[Task goal]
Repeat exactly, and only, the lines of the entries below from the one with "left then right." through the one with "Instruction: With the", both ends included.

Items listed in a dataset
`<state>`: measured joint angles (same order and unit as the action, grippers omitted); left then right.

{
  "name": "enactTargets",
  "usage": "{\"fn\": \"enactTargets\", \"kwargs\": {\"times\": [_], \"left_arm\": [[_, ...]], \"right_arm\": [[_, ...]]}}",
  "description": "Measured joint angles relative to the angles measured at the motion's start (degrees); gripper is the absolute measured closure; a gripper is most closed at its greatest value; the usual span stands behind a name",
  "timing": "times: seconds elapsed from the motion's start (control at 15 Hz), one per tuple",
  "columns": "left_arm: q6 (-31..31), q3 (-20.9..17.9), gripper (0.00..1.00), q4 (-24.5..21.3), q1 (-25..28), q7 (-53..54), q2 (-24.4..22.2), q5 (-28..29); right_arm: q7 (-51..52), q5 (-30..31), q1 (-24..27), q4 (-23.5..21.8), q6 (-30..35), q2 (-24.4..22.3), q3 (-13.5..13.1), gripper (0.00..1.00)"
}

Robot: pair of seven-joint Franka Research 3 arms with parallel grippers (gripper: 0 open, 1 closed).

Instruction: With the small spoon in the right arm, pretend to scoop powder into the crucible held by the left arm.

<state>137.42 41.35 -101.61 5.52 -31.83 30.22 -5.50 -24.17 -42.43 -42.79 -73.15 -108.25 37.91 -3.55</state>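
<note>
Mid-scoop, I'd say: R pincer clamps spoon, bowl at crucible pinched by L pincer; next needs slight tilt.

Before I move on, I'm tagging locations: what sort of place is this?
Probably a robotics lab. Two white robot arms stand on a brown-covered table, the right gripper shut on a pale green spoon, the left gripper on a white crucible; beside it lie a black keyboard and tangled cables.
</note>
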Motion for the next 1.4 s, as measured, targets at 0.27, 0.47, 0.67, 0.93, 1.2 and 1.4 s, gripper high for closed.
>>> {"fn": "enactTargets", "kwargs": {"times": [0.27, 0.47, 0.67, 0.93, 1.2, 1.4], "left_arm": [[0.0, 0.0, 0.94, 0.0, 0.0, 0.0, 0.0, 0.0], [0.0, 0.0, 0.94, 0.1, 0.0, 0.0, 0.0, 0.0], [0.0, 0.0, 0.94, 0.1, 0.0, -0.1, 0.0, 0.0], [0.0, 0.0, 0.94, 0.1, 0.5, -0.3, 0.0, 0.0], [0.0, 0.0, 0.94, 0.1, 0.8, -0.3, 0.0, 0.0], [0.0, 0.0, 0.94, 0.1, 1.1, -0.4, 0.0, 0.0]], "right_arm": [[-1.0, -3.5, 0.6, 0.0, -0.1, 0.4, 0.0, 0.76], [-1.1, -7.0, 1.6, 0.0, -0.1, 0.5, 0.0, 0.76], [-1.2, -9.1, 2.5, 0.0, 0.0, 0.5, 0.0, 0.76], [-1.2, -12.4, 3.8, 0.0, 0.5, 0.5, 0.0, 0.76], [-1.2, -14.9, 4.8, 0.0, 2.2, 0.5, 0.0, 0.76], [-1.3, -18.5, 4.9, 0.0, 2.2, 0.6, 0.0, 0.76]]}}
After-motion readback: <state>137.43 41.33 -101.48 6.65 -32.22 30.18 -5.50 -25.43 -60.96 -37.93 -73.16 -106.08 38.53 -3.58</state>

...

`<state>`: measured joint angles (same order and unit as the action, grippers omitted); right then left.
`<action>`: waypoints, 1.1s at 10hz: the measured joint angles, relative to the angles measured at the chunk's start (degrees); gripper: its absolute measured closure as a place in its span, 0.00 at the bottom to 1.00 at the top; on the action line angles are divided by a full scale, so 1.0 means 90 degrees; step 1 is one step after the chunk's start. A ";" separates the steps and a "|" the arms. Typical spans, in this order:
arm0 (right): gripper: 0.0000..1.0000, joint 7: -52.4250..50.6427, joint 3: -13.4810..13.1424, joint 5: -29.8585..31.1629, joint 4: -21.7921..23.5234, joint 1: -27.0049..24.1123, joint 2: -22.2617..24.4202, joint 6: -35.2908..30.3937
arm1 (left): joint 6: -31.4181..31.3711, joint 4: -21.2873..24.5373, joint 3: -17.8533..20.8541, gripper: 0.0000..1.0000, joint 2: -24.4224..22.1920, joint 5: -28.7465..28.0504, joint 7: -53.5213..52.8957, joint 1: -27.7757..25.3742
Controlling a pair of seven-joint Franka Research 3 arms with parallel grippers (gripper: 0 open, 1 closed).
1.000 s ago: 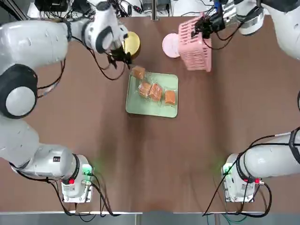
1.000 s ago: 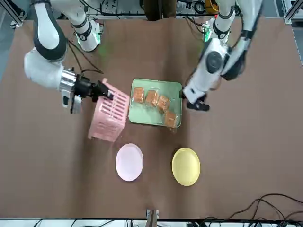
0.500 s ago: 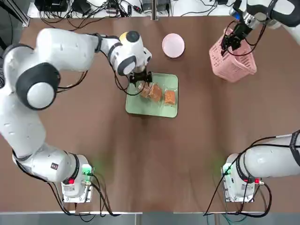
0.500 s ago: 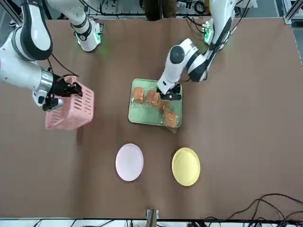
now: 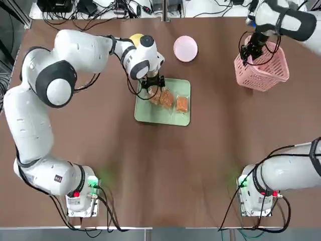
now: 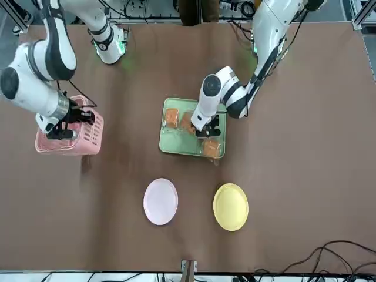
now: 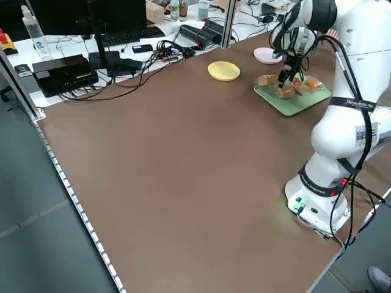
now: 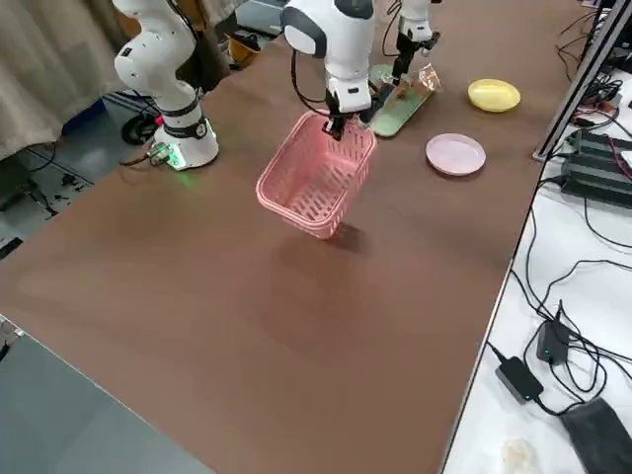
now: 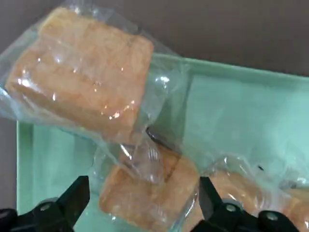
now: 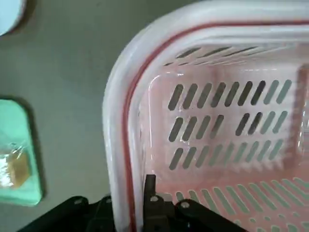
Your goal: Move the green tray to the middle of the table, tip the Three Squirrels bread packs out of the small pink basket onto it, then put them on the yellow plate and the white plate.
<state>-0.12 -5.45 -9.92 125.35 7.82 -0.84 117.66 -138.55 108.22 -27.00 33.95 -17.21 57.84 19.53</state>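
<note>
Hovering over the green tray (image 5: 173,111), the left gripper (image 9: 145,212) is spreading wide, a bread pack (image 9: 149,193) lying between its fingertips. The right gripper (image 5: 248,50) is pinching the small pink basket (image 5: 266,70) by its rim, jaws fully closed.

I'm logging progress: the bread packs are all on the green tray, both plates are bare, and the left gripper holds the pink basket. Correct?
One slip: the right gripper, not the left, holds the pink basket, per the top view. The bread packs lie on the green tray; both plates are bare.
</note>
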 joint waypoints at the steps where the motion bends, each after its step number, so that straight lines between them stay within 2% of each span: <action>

[Worked solution]
`<state>`: measured joint angles (same order and unit as the action, grippers omitted); left then right.

{
  "name": "enactTargets",
  "usage": "{\"fn\": \"enactTargets\", \"kwargs\": {\"times\": [_], \"left_arm\": [[_, ...]], \"right_arm\": [[_, ...]]}}",
  "description": "Measured joint angles relative to the angles measured at the motion's start (degrees); gripper is the absolute measured closure; a gripper is most closed at its greatest value; the usual span stands behind a name",
  "timing": "times: seconds elapsed from the motion's start (control at 15 Hz), one per tuple",
  "columns": "left_arm: q6 (-31..31), q3 (-20.9..17.9), gripper (0.00..1.00), q4 (-24.5..21.3), q1 (-25..28), q7 (-53..54), q2 (-24.4..22.2), q5 (-28..29); right_arm: q7 (-51..52), q5 (-30..31), q1 (-24..27), q4 (-23.5..21.8), q6 (-30..35), q2 (-24.4..22.3), q3 (-13.5..13.1), gripper (0.00..1.00)"
}

Robot: pair of seven-joint Franka Research 3 arms with parallel grippers (gripper: 0 open, 1 closed).

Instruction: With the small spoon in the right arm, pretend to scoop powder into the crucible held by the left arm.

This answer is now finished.